Comencé a indignarme, a ponerme furiosa. Intenté cambiar de tema varias veces, pero la fiebre la tenía como sedada, sus palabras construían frases que de un modo o de otro, culminaban irremediablemente en lo de las alucinaciones, “no importa nena, de todas maneras no son de verdad, a quién le importa”. Entonces fue cuando me brotó el primer grito, una cólera desdeñosa me latía en la yugular, los dedos se hincaron en la palma de mi mano. Instintivamente, con el puño le asesté un tremendo golpe al vaso con agua y este irrumpió en un estruendo cristalino, los párpados de la tía se abrieron. Sus ojos mostraron esa inquietud clara del desconcierto. Advirtió el por qué de mi recelo; rompió a llorar, e imploró con miedo el nombre de Rómulo, que como un eco, repetían burlonamente las caras de la pared. En medio del llanto, la tía Eripsine espantada intentó levantarse de la cama, pero yo, que ya no estaba en mis cabales, le zurré un mamporro en la cara y la inercia la recostó otra vez sobre el colchón transpirado. Inmediatamente calló, sólo habló de nuevo para pedirme un té, decía que eso la calmaría. Caminé hasta la cocina para preparárselo; mientras echaba el agua en la pava oí un golpe, como la caída de un cuerpo al suelo, parecía ser que Eripsine se había levantado. Casi al unísono se escucharon el galope de un caballo y el trote de la tía acercándose a la ventana. Desde la puerta, que por fortuna se conecta directamente con la habitación de Eripsine que a su vez es comedor, la vi haciendo señas hacia afuera, gritando el nombre de su hijo. No podía dejar que sucediera lo temido, debía hacer algo; tomé el cuchillo más afilado y lo alcé como una espada pequeña. Corrí con desesperación hasta su cuerpo, y le di una puñalada profunda en la espalda, rápidamente se lo extirpé. Doy gracias de que no alcanzó a gritar nada.

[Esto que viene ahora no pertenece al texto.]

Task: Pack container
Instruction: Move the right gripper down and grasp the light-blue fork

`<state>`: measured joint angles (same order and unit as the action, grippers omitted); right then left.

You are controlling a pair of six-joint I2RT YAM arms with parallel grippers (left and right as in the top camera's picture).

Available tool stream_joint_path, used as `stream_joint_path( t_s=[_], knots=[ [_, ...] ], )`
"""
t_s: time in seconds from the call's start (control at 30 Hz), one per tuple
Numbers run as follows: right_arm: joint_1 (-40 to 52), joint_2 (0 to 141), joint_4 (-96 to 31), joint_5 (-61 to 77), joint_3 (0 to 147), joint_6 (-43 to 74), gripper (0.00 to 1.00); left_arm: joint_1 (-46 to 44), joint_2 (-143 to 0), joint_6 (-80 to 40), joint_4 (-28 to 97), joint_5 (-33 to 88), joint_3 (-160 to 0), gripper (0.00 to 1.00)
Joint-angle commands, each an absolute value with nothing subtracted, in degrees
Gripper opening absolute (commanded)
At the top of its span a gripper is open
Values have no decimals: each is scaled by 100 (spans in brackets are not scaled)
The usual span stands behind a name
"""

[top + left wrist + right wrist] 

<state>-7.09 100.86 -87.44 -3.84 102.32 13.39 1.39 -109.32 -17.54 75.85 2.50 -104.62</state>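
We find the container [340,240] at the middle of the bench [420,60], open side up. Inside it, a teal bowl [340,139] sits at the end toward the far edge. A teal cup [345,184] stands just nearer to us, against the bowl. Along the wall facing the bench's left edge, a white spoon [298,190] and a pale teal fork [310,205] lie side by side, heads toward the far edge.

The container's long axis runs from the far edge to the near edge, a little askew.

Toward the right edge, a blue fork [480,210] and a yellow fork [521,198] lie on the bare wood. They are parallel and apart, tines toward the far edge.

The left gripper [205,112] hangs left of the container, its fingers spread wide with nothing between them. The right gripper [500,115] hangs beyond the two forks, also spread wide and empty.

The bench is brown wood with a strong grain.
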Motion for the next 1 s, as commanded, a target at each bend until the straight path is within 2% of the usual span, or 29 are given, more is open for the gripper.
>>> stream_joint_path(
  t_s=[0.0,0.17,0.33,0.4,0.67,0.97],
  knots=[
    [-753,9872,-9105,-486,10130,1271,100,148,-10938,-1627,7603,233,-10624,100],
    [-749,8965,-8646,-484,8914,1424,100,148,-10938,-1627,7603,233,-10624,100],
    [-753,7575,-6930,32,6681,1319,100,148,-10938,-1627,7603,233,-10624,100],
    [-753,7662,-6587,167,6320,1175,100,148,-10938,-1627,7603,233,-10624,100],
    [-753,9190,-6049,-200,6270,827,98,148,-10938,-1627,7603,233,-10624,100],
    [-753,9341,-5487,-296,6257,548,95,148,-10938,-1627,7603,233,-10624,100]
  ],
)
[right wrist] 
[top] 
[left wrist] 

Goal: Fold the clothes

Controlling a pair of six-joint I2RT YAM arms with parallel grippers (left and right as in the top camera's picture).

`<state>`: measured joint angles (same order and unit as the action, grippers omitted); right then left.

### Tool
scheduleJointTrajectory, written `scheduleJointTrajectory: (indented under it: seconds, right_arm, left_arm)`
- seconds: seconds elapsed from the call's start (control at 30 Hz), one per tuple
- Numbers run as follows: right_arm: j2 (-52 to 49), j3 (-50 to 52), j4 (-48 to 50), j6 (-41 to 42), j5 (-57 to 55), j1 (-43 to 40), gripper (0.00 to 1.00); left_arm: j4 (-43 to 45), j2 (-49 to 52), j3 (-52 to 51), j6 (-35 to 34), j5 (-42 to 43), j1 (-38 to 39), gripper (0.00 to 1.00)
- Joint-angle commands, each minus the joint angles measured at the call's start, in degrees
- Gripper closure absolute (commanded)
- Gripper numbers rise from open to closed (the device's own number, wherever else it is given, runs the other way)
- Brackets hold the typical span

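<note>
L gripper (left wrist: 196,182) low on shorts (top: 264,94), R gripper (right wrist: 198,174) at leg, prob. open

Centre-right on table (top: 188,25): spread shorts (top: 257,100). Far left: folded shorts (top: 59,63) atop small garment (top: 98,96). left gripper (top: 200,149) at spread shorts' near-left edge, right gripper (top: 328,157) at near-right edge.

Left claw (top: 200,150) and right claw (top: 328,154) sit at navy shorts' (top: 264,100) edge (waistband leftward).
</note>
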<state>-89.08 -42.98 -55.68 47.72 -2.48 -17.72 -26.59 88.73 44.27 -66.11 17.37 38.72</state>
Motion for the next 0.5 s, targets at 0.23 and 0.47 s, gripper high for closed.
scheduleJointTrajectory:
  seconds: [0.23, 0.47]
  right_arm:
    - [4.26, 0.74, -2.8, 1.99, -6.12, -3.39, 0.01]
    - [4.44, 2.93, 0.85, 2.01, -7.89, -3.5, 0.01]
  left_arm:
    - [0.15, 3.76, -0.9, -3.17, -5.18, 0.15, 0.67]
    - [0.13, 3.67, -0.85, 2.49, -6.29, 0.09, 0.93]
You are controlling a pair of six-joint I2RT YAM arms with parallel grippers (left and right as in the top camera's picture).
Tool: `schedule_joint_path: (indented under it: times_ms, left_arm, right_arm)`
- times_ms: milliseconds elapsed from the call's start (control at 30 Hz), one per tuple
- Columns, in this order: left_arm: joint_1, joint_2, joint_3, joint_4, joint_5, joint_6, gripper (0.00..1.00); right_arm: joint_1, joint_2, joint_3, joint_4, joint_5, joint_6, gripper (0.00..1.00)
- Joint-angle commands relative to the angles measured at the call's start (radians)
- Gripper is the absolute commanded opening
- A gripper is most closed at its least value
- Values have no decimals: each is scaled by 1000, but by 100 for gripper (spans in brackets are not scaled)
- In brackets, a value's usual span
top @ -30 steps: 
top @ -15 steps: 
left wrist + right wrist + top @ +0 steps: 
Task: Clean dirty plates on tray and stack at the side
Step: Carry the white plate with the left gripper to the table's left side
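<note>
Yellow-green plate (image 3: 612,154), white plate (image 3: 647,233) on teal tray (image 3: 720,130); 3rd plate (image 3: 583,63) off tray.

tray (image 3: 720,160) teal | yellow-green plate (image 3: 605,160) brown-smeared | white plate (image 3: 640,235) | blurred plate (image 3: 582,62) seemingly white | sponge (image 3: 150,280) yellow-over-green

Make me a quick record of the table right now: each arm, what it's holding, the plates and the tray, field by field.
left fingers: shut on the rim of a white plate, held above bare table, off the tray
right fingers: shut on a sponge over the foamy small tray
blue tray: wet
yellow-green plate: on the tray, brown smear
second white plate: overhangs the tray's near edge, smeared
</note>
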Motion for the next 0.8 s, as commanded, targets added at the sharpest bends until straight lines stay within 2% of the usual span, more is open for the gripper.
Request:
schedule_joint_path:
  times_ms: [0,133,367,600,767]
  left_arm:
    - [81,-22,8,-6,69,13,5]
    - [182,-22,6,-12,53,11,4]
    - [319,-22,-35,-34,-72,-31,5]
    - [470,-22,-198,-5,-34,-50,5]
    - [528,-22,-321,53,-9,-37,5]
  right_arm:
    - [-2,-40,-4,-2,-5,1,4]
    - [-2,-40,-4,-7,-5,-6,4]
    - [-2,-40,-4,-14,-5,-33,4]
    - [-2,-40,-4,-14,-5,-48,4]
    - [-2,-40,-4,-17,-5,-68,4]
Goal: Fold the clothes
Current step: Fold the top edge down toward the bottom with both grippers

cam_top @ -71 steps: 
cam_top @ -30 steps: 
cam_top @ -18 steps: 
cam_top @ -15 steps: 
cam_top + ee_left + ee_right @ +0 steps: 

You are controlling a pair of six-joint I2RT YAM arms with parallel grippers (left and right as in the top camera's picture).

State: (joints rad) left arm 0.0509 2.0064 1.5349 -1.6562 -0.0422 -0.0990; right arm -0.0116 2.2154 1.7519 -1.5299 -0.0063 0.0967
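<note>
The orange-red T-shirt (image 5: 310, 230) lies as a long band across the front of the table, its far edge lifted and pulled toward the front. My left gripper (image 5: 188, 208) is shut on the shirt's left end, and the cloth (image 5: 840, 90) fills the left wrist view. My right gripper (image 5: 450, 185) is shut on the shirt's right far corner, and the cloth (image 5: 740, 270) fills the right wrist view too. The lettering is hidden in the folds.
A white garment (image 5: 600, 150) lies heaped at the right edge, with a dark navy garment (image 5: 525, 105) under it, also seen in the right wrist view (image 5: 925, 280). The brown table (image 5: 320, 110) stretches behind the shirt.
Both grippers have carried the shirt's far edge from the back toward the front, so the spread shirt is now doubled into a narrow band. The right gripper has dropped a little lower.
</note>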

Al llegar a la casa, Rómulo rompió en agonía, su madre yacía muerta sobre el marco de la ventana, por suerte para mí, el doctor afirmó que murió de un paro cardíaco, que la fiebre había subido tanto que alguna alucinación podía haber sido la causa de su muerte. La herida en la espalda se borró instantáneamente después de que le retiré el puñal del omóplato izquierdo.
Desde ese día, Rómulo vive solo en esta casa que a cada momento le recuerda a su madre, y ya casi no existo.